Goal of the exercise:
Beginning with the first line of the data below, extract each line up to and including the one containing "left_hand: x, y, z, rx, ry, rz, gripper". Copy them exactly and add nothing.

Given material:

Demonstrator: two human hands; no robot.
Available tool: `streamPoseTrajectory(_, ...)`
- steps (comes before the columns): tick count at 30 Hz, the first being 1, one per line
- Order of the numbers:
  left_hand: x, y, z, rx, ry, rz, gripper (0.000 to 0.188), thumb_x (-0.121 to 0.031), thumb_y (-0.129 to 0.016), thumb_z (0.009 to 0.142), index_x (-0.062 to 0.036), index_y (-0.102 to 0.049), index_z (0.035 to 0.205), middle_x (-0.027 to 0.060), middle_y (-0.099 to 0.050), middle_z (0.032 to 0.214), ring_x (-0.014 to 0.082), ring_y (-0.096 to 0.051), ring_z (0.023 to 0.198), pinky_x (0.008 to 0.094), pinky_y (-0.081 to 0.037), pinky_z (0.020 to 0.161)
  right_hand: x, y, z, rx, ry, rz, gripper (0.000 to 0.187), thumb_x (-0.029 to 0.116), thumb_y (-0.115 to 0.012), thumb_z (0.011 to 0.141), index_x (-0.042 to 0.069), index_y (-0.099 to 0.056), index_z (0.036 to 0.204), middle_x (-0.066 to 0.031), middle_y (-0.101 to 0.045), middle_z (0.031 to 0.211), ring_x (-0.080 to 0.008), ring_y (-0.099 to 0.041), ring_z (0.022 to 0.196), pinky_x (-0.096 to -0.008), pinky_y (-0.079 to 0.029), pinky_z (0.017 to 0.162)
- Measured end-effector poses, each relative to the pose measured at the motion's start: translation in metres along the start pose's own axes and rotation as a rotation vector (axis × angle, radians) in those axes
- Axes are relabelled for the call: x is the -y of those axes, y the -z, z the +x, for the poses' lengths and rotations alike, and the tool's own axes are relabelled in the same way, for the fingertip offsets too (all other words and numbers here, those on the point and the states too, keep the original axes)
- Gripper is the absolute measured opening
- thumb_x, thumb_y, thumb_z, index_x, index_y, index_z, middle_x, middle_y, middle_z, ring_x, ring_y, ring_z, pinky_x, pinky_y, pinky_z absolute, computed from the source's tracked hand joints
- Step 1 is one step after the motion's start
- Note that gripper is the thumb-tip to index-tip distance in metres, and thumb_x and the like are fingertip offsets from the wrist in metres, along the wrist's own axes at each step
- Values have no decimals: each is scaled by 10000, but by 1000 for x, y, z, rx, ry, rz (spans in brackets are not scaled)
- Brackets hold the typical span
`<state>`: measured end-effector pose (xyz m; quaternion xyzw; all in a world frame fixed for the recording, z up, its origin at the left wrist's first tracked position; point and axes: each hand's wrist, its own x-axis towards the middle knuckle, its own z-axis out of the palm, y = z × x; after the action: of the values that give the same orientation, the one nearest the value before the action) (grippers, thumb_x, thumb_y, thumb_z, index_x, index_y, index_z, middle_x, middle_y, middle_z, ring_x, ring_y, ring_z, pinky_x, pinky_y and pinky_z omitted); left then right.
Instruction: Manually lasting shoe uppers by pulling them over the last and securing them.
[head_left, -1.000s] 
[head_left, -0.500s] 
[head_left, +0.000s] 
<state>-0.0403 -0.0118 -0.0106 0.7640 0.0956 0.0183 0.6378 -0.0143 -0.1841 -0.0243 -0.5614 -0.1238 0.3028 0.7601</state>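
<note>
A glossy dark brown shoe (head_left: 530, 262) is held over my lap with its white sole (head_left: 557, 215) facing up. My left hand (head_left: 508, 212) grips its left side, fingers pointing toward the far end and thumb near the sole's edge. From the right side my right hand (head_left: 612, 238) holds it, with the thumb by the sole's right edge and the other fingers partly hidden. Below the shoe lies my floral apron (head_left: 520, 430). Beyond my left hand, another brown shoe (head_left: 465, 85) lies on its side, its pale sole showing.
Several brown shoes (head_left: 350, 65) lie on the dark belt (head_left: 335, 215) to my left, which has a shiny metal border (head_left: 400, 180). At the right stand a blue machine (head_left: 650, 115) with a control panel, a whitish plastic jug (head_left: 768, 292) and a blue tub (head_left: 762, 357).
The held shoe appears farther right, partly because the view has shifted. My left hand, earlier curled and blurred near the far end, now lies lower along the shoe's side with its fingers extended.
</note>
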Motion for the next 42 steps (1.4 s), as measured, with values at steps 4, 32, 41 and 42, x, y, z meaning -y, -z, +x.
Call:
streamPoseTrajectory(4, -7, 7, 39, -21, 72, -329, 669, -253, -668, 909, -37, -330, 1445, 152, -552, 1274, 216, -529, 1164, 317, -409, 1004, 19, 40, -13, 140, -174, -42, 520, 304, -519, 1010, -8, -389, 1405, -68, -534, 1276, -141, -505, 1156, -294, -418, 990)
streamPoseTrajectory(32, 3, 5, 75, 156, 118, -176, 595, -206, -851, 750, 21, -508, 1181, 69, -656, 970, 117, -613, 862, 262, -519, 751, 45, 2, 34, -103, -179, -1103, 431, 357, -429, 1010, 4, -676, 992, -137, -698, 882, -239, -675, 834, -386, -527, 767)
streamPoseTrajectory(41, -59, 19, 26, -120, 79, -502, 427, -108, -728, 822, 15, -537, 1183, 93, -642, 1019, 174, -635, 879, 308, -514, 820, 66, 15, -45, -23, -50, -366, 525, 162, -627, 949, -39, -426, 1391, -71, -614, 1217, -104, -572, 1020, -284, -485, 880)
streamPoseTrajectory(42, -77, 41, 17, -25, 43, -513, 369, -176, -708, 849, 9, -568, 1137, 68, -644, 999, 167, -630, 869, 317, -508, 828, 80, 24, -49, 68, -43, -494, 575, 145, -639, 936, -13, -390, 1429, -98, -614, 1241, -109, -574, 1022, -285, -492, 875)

Answer to this task:
Demonstrator: two human hands; no robot.
Available tool: `streamPoseTrajectory(_, ...)`
- steps (comes before the columns): tick count at 30 Hz, the first being 1, one per line
- Order of the numbers:
  left_hand: x, y, z, rx, ry, rz, gripper (0.000 to 0.188), thumb_x (-0.121 to 0.031), thumb_y (-0.129 to 0.016), thumb_z (0.009 to 0.142), index_x (-0.062 to 0.036), index_y (-0.102 to 0.049), index_z (0.035 to 0.205), middle_x (-0.027 to 0.060), middle_y (-0.099 to 0.050), middle_z (0.032 to 0.214), ring_x (-0.014 to 0.082), ring_y (-0.096 to 0.051), ring_z (0.023 to 0.198), pinky_x (0.008 to 0.094), pinky_y (-0.081 to 0.037), pinky_z (0.020 to 0.161)

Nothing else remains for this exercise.